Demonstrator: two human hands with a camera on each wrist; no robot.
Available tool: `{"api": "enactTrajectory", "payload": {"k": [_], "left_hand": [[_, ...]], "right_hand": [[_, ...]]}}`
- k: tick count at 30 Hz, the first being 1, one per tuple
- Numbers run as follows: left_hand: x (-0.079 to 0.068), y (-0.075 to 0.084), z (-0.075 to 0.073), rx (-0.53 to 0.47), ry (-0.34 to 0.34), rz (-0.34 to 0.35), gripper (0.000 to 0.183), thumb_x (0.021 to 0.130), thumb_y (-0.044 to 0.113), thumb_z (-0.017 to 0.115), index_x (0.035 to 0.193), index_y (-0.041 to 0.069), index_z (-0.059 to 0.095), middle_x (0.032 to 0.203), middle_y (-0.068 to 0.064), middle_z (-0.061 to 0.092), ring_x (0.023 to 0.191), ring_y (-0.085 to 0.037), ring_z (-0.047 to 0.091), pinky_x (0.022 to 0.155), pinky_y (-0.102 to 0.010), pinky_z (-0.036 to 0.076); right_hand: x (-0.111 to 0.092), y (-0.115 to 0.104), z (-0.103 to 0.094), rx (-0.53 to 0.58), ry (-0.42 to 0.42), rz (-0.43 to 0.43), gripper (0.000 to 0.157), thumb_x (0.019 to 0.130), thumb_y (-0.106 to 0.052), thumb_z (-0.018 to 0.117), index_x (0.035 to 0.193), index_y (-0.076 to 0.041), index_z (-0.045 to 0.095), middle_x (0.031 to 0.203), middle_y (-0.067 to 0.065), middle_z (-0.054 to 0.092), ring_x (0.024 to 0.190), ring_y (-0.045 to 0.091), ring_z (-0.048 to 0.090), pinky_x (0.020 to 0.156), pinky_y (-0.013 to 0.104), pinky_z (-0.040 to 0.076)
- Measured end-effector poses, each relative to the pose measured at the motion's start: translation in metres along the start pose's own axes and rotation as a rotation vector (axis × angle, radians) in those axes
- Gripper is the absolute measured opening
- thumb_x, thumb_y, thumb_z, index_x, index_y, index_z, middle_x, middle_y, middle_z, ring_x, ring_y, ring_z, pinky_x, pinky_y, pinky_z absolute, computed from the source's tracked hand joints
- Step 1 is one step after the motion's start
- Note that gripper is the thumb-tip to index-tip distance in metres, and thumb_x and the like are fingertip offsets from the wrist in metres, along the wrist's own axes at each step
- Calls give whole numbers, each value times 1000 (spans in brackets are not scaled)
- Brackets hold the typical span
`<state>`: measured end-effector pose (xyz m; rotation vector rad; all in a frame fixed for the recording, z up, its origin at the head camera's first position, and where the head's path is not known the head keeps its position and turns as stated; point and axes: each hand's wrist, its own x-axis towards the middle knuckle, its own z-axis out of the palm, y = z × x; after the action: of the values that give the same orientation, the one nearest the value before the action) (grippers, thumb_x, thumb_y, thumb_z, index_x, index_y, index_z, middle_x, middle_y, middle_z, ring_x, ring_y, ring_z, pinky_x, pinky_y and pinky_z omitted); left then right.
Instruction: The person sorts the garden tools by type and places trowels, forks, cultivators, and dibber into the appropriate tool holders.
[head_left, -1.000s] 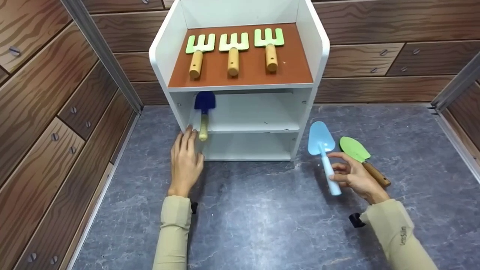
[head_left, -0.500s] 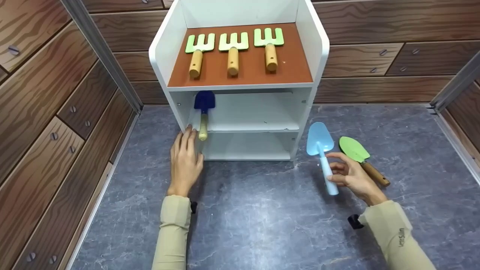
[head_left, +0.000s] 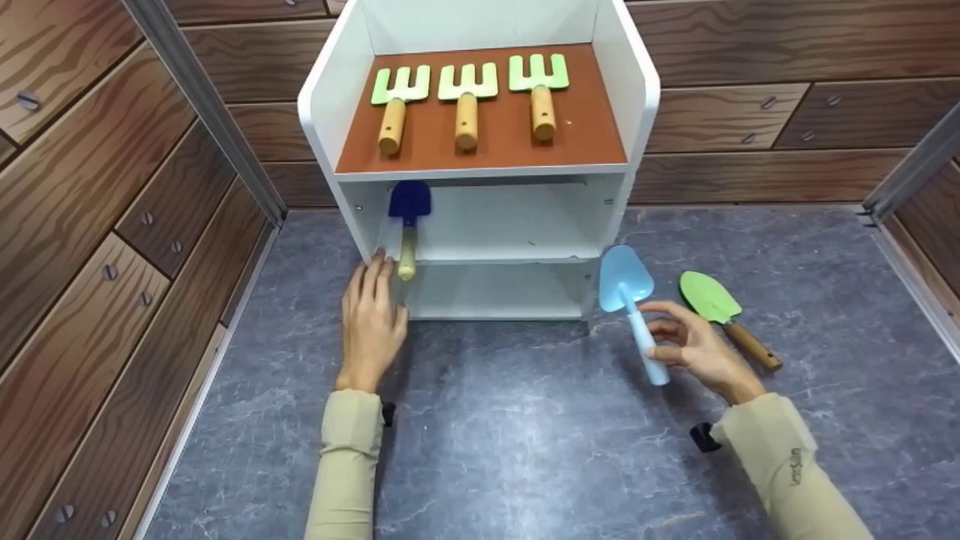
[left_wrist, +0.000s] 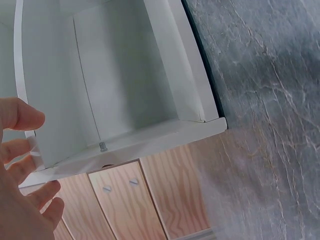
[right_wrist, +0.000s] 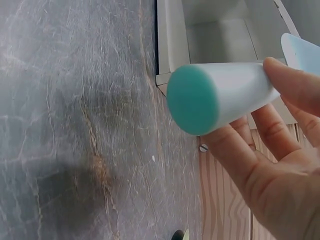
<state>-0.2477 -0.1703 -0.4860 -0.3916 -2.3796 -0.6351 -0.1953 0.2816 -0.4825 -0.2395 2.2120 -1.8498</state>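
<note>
My right hand (head_left: 694, 349) pinches the handle of a light blue trowel (head_left: 626, 279), lifted off the floor just right of the white shelf unit (head_left: 630, 97). In the right wrist view the round teal end of the trowel handle (right_wrist: 192, 100) faces the camera. My left hand (head_left: 371, 322) rests at the unit's left front edge with its fingers extended; the left wrist view has that hand (left_wrist: 22, 200) beside the side panel. Near those fingers a dark blue trowel (head_left: 409, 201) with a pale wooden handle lies on the middle shelf, its handle jutting over the edge.
Three green hand forks (head_left: 466, 105) with wooden handles lie on the brown top. A green trowel (head_left: 709, 296) with a brown handle is on the grey marbled floor (head_left: 495, 450), right of my right hand. Wood-patterned panels (head_left: 757, 45) stand around the floor.
My right hand has shifted left with the light blue trowel, bringing its blade close to the unit's right side. The left hand has stayed in place.
</note>
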Motion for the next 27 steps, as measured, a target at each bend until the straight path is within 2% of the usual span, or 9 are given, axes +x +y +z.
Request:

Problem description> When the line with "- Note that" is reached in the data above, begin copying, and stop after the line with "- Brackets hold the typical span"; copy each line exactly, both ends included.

Your response>
- Note that gripper is the thumb-tip to index-tip distance in metres, and thumb_x and the like are fingertip offsets from the wrist in metres, along the wrist's own axes at each step
- Calls give whole numbers, each value times 1000 (spans in brackets are not scaled)
- Brackets hold the typical span

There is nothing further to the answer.